▶ What to produce: Please work out how many lines below contain the word "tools", and reply with only that number.
##########
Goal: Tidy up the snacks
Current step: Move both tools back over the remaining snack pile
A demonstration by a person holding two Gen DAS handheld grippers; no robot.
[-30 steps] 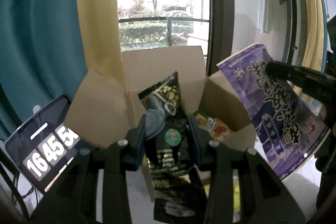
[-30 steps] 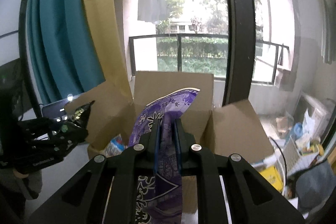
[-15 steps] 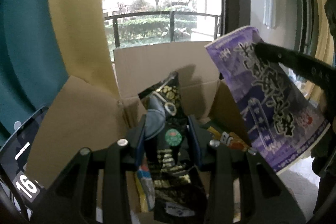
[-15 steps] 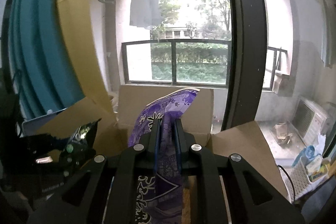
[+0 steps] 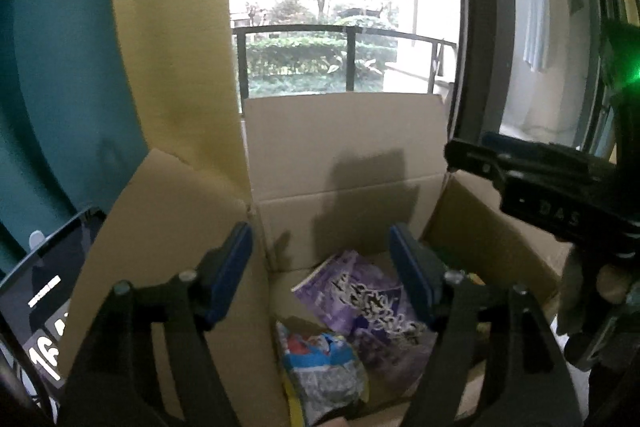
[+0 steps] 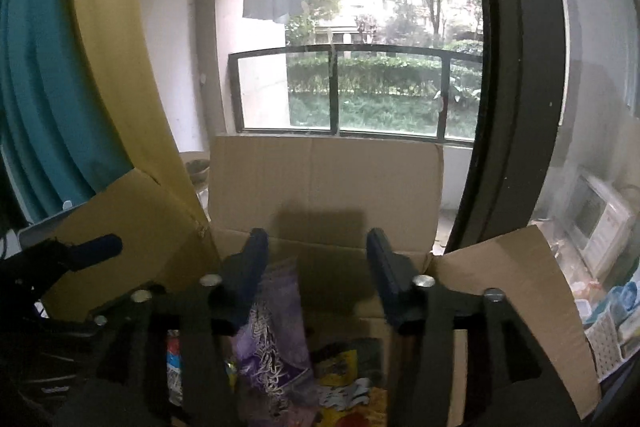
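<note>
Cardboard box holds a purple bag, lettering perhaps Chinese; both grippers' fingers spread, empty.

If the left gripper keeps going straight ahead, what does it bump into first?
Probably the back wall of the cardboard box: the open left gripper points at it, above the purple snack bag. Depth is hard to judge.

Two wrist views over one open box

Both cameras sit close above the cardboard box, facing 12 o'clock toward the window; both share the purple snack bag inside.
</note>
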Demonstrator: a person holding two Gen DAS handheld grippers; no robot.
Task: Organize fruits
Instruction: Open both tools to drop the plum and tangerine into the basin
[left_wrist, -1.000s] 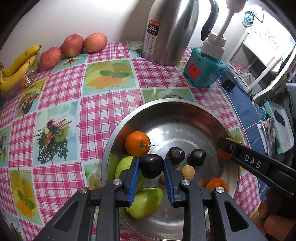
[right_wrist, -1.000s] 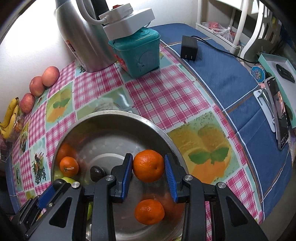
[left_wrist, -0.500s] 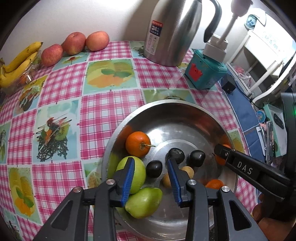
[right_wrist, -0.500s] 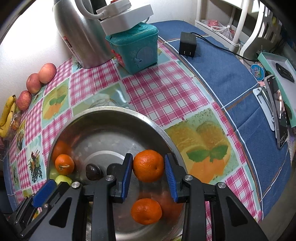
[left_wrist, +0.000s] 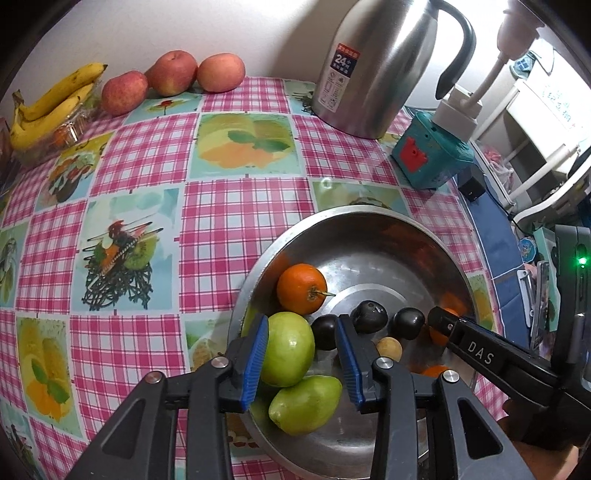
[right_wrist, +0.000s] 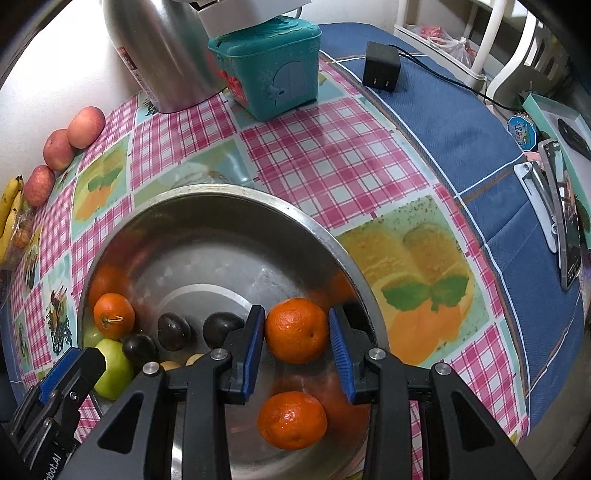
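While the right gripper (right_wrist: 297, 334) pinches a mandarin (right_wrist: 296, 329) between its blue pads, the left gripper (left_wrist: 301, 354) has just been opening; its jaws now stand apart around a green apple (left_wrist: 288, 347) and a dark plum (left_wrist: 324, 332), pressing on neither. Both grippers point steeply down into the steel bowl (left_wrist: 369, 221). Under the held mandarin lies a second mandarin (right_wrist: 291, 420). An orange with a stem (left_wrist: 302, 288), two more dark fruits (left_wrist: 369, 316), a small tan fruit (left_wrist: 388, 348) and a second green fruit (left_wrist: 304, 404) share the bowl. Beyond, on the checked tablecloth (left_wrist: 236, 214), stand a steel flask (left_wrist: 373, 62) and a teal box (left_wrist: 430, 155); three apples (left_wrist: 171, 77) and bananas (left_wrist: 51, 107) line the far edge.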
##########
▶ Your solution: 2